A man with Hunter syndrome in the US is the first person to receive a systemic drug that attempts to edit and correct a faulty genetic sequence.
44-year-old Brian Madeux is the first patient to be enrolled into a trial of Sangamo Therapeutics’ SB-913, which uses zinc finger nuclease (ZFN) technology to insert a corrective gene into a precise location in the DNA of liver cells.
It is “the first time that genome editing has been done inside a human body in an effort to change the DNA of a patient with a rare genetic disease”, according to doctors at UCSF Benioff Children’s Hospital Oakland, who are running the trial with Sangamo and are led by paediatric gastroenterologist Paul Harmatz.
The aim is to restore production of iduronate-2-sulfatase (IDS), an enzyme that is deficient in Hunter syndrome and as a result leads to a build-up of glycosaminoclycans that in turn cause symptoms such as hearing loss, declining heart function, an enlarged liver and spleen and joint stiffness.
The rare genetic disorder – also known as mucopolysaccharidosis type II (MPS II) – is currently treated via enzyme replacement therapy (RT) with recombinant IDS, sold by Shire as Elaprase (idursulfase), that is given as a long-term weekly infusion.
“Even with regular infusions of ERT, which has markedly improved functional health outcomes, patients endure progressive damage to heart, bones, and lungs,” said Harmatz.
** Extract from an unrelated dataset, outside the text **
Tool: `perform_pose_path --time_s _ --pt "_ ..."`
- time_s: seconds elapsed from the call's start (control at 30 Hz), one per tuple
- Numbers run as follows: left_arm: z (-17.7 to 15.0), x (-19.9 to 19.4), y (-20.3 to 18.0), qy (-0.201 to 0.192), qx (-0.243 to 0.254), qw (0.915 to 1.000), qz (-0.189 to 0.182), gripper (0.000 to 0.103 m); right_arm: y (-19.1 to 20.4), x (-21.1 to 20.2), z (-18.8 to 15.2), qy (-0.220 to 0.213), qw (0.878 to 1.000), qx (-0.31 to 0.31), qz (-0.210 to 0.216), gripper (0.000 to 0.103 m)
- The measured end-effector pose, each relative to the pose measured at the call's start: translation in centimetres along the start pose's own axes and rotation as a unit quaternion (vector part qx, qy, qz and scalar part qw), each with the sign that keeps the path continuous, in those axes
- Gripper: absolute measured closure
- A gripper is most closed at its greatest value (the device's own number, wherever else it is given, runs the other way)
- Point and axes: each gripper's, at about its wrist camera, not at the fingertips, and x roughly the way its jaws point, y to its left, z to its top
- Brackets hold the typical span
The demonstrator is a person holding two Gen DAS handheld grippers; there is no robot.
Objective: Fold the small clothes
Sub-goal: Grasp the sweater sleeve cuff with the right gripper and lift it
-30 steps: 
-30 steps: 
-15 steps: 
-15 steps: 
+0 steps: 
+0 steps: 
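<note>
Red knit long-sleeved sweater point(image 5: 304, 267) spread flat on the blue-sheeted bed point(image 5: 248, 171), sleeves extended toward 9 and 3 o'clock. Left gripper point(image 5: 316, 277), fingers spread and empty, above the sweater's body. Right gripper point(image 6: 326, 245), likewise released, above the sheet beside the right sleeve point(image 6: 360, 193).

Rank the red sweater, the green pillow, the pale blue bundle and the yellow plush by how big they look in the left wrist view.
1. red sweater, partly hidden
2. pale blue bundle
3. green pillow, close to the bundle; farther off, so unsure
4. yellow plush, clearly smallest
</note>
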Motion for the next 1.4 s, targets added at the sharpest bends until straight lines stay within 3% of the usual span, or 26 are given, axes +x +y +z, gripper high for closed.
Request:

Many patients with MPS II die of airway obstruction, upper respiratory infection or heart failure before they reach the age of 20.”
Sangamo is hoping that SB-913 will do away with the continuous need for enzyme replacement therapy by correcting the defect in the IDS gene and allowing patients to produce the enzyme themselves. The firm’s CEO, Sandy Macrae, says the first dosing means “we are at the start of a new frontier of genomic medicine”.
The phase 1/2 CHAMPIONS trial is intending to enrol nine MPS II patients and is initially only monitoring the safety of the genome-editing therapy, but could eventually give some preliminary indications of efficacy.
The drug is given as a single intravenous infusion, with the genetic payload carried by adeno-associated virus (AAV) vectors that target the liver and – it is hoped – prevent the drug affecting cells in other parts of the body.
“The ZFNs enter the cells as inactive DNA instructions in a format designed only for liver cells to unlock,” explains Sangamo. “Once unlocked, the ZFNs then identify, bind to and cut the DNA in a specific location [and] Using the cells’ natural DNA repair processes, liver cells can then insert the corrective gene for IDS at that precise location.”
This targeted editing differs from gene therapy approaches in which genes are typically randomly inserted into the genome, which could cause unwanted effects. Sangamo has two other trials I play for its ZFN technology, targeting haemophilia B and MPS I, which is also known as Hurler or Hurler-Scheie syndrome.